Internet Identity Workshop 28 — IIW XXVIII

Maduranga Siriwardena
4 min readMay 8, 2019

I got an amazing opportunity to attend Internet Identity Workshop 28, in short, IIW XXVIII.

IIW is an unconference where people gather and discuss the“Identity” world. These people include leaders in the identity world, newbies to the identity world, specification creators in the identity world, new trend creators of the identity world and what not.

It is a great privilege to participate in such an event, traveling across half the world from Sri Lanka to Silicon Valley!

IIW XXVIII had sessions from OAuth 2 to OIDC to privacy lows to FIDO to self-sovereign identity and many more. I mostly attended the sessions about OAuth 2/OIDC and Single Sign-On related sessions, which I was interested in and which are related to my career. Below are a few interesting sessions I could attend apart from the 101 sessions about WebAuthn, OIDC, and FIDO.

JWT Profile for OAuth 2.0 Access Tokens

The OAuth 2.0 Authorization Framework specification does not specify a format to the access token. But when the resource server needs to know information about the user and does not want to have a performance impact with the token introspection, people tend to use JWT access tokens. This discussion was about standardizing the norms different people use in different places. You can find the current draft version of the specification from here.
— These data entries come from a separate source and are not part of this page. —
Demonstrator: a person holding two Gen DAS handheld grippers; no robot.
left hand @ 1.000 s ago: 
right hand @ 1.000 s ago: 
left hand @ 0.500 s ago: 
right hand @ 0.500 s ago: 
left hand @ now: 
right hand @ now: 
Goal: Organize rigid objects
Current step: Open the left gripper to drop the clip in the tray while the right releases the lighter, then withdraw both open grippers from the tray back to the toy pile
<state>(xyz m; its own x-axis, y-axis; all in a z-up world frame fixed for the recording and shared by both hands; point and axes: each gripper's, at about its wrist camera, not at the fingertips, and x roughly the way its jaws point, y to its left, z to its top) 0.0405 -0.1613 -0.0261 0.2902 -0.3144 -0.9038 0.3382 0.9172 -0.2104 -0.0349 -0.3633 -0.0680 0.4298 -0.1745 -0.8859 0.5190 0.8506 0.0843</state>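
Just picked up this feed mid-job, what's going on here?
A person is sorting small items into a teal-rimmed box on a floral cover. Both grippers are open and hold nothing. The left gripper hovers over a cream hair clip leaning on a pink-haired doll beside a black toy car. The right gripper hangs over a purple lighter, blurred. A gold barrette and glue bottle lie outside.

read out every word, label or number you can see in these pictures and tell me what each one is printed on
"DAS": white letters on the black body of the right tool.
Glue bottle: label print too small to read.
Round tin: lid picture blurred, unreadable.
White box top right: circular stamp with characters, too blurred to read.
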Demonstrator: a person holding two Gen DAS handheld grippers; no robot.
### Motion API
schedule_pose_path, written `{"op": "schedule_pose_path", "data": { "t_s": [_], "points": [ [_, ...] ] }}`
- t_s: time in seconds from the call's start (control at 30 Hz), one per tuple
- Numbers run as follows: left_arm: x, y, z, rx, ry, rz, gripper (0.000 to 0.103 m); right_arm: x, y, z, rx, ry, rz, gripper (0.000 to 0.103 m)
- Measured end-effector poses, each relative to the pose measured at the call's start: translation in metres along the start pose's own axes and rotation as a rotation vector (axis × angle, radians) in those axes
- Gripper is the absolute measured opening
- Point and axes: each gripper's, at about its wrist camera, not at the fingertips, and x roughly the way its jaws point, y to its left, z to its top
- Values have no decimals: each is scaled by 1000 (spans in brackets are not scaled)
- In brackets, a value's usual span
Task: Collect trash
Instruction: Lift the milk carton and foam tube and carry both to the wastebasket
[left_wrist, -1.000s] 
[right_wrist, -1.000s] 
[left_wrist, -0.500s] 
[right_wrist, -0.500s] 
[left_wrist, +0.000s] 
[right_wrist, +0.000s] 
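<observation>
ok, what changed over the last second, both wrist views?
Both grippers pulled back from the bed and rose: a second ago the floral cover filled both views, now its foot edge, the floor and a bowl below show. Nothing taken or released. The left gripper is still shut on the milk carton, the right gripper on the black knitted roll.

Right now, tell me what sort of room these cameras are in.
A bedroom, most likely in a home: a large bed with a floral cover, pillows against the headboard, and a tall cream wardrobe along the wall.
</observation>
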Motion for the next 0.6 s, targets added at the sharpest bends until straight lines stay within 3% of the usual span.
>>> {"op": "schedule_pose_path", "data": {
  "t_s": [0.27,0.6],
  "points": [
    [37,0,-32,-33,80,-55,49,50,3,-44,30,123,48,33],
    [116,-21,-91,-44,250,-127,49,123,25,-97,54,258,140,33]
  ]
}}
FastFed — Easy Connections IDP ↔ App + Governance — Who should have permissions in the app

FastFed defines metadata documents, APIs, and flows simplify the administrative effort to configure identity federation between an identity provider and an application that support common standards. We discussed the basics of FastFed 1.0 specification and how an identity governance provider can fit into the model and what are the advantages and disadvantages for each entity in each model.

Transactional authorization protocol XYZ

As discussed in the session, OAuth 2 has certain limitations. This newly proposed specification is intended to address the things OAuth 2 does not handle well. You can find more information about the proposal from this blog post and from this web site. Quoting from the web site,

OAuth 2 is one of the most successful security protocols in use today. Even so, in its wide use, the protocol has come up against some of its own limitations. This is a proposal for a transactional authorization protocol XYZ to address the things that OAuth 2 doesn’t handle well on its own. Optimizations and decisions that made sense in OAuth 2 don’t make as much sense today.

Continuous Access Evaluation Protocol

There can be several participants in a session of an identity provider. Change in state of one participant may be relevant to other participants of the session. This specification tries to define a pub-sub model for the participants to subscribe to events of interests and receive events using HTTP based messaging system.

Why “Specific & Informed Consent” is Nonsense (or Not)

The discussion was the Specific and Informed Consent over the norms and rules to protect the personal information of users. We discussed how to get specific and informed consent from the user, what are the factors need to be informed to the user, how it is going to scale and if it is possible to automate with an agent. Later we discussed how to build a set of norms and government enforced rules to protect the personal data and how they can differ in different countries.

Let's make a map of OAuth specs

Apart from core OAuth 2 specifications, there are a number of OAuth 2 specifications initiated by different working groups addressing different problems associated with different parts of OAuth 2 flows. In the same time for different types of client app developers (mobile, web, etc), for authorization server developers or resource server developers, there is no defined set of specifications needed to read before starting the implementation. This information is scattered in different places. This effort was to gather and categorize the different types of specifications and working groups available at the moment. This is how the whiteboard looked at the end.

Map of OAuth specs

I enjoyed every bit of the IIW. Thanks, Prabath Siriwardena and WSO2, Inc for providing me this amazing opportunity.